> _Work to complete_
In the data below, work out how many lines include the string "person". Only the number should be given.
►
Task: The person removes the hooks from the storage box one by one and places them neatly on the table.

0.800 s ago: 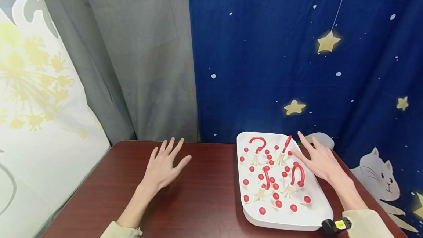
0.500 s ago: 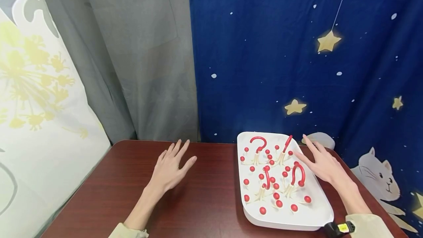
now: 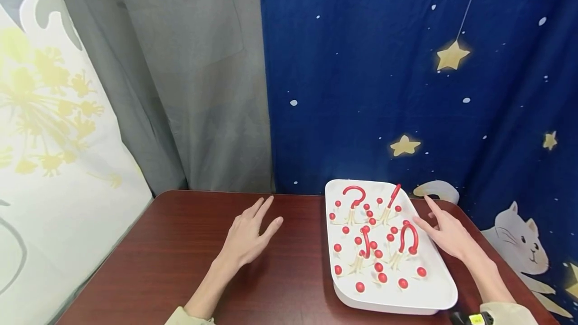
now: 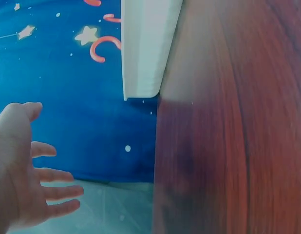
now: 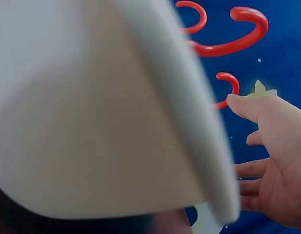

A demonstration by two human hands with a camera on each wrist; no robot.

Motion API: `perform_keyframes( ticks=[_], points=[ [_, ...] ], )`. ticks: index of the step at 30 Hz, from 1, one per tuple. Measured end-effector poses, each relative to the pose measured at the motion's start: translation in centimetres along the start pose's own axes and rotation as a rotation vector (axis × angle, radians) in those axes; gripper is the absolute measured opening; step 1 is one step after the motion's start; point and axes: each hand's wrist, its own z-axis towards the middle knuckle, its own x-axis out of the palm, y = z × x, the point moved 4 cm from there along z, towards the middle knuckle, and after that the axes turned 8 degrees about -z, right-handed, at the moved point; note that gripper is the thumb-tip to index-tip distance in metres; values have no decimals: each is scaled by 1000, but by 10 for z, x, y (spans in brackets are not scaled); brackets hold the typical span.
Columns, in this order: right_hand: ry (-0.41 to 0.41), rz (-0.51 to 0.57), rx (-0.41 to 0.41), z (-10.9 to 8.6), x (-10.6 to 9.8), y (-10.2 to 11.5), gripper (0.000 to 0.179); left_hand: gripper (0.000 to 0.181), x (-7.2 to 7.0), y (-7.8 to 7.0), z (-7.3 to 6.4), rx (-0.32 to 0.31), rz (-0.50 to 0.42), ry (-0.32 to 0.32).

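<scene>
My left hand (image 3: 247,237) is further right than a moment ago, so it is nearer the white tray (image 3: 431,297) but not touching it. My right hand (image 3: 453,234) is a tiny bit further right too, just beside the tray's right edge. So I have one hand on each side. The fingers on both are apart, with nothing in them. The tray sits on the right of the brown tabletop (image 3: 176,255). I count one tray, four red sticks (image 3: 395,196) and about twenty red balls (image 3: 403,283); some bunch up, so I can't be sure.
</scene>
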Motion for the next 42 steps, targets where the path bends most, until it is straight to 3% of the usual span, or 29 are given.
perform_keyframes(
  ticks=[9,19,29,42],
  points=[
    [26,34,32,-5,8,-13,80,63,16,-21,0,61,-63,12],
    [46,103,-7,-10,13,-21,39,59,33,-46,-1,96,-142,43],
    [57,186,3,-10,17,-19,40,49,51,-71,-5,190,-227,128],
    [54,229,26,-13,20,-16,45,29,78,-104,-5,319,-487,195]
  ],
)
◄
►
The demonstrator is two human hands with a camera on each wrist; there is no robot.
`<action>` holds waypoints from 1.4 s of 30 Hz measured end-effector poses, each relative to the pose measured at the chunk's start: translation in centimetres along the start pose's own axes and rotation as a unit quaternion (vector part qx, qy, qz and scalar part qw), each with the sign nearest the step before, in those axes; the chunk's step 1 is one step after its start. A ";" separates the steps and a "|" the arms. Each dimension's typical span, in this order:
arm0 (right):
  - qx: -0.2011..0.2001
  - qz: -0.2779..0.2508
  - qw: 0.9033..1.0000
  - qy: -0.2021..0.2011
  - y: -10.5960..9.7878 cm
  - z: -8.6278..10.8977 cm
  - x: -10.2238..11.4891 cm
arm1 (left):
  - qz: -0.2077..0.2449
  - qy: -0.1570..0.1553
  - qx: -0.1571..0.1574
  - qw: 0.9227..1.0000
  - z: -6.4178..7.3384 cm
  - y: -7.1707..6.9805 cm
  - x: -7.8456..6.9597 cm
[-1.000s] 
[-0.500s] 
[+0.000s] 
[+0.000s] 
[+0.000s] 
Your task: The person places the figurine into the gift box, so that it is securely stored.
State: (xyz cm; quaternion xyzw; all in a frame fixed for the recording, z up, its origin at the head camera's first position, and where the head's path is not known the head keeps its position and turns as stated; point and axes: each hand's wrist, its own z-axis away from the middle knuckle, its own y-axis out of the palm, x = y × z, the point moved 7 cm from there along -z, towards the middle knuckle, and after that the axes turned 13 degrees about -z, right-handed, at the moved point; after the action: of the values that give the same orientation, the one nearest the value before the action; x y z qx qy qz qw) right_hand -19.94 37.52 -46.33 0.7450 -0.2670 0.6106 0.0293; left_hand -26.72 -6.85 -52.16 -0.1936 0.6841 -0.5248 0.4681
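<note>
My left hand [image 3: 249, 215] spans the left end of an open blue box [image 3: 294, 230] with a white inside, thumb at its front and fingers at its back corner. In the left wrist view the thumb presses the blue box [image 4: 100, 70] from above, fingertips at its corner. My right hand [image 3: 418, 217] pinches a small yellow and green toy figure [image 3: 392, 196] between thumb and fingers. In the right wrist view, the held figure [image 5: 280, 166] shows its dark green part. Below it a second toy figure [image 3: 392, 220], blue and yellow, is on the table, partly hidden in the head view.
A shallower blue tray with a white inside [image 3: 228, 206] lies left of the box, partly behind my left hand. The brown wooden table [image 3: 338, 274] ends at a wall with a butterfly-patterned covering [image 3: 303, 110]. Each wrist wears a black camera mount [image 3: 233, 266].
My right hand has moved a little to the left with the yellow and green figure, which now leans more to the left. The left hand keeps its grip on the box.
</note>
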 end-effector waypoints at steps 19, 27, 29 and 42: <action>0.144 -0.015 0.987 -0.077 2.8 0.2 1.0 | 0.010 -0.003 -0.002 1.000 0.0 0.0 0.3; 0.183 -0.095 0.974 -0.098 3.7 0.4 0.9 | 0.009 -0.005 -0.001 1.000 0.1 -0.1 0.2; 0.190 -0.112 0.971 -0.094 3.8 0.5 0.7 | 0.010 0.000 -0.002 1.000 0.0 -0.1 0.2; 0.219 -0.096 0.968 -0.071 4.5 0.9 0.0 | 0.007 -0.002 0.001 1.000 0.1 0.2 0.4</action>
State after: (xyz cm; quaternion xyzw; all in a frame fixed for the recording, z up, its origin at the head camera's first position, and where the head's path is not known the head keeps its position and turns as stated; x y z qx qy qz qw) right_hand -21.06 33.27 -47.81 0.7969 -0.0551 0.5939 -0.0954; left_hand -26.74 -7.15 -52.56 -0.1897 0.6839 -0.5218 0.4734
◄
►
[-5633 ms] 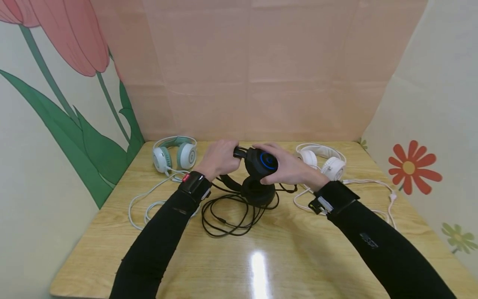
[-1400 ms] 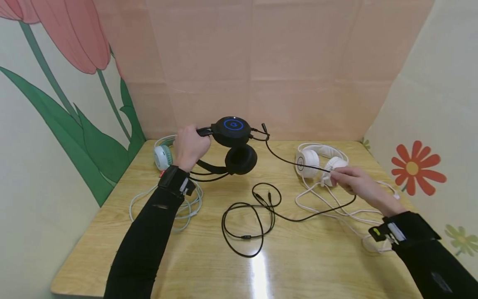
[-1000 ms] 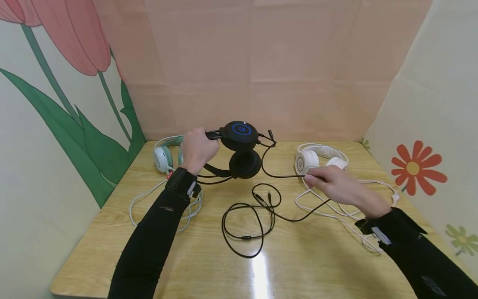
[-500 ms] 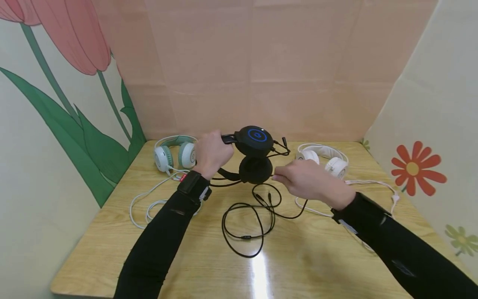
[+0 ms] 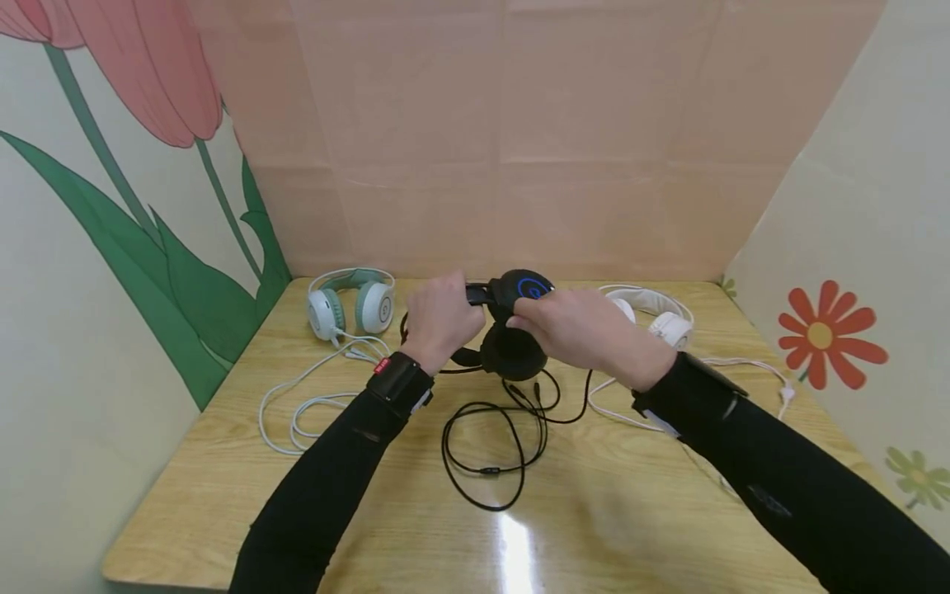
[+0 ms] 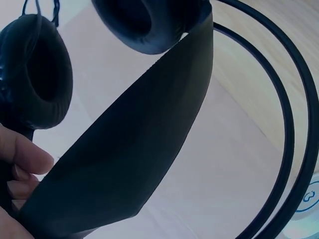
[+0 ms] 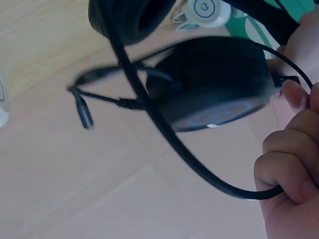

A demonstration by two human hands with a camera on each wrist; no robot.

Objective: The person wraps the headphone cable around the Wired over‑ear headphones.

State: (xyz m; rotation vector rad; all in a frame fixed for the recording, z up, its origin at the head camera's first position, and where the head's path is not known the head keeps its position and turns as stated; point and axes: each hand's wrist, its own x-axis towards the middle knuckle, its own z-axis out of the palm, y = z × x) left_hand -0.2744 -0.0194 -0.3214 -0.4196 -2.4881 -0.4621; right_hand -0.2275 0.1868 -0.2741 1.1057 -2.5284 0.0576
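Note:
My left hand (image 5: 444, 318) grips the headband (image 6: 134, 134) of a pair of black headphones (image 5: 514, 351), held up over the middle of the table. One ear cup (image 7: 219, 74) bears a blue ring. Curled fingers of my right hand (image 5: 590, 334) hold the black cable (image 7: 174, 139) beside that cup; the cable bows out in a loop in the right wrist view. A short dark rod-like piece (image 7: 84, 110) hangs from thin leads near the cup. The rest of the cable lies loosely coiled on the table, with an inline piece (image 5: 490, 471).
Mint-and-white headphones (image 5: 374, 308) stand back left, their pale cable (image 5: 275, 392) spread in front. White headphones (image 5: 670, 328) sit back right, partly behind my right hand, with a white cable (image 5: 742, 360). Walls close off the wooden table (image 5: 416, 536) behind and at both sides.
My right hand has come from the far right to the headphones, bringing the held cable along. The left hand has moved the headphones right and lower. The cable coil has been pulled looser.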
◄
> _Problem solution_
3